-- Work instruction --
Would you give the listing again exactly, without its images?
** Opening Provided data block **
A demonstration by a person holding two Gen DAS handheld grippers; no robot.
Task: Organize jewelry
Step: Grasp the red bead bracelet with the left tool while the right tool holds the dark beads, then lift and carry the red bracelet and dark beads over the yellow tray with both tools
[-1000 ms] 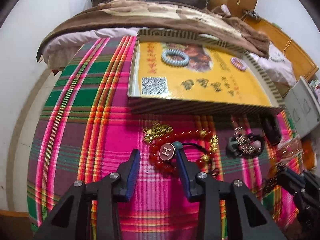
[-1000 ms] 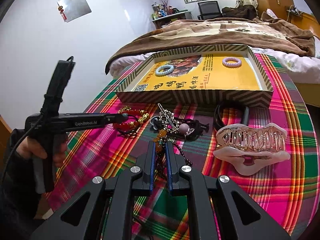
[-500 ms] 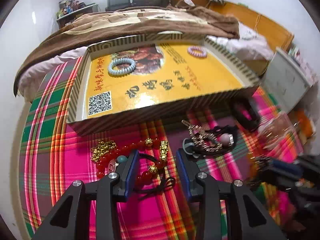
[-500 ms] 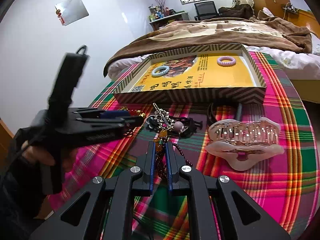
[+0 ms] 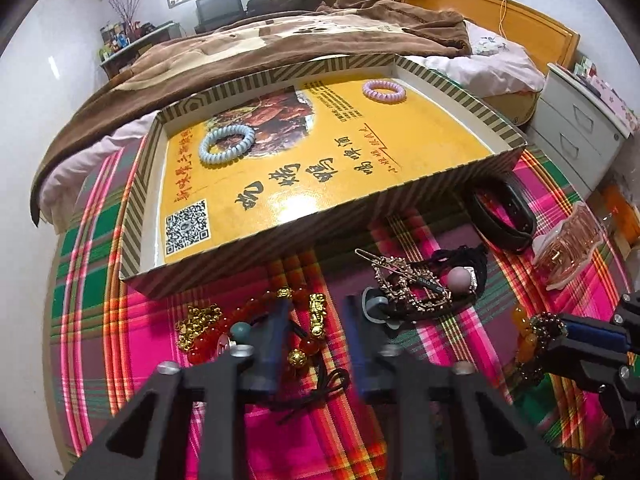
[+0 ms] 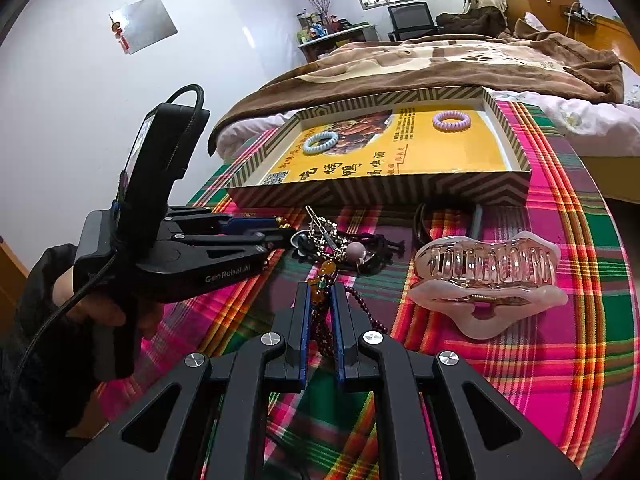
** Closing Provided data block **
-- Answer section --
A demonstration by a person holding two Gen DAS handheld grippers; no robot.
Task: Organize jewelry
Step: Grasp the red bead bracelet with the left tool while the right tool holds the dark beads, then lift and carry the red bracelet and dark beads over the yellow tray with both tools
[-1000 ms] 
[-1000 ms] 
[-500 ms] 
[-500 ms] 
[+0 ms] 
[+0 ms] 

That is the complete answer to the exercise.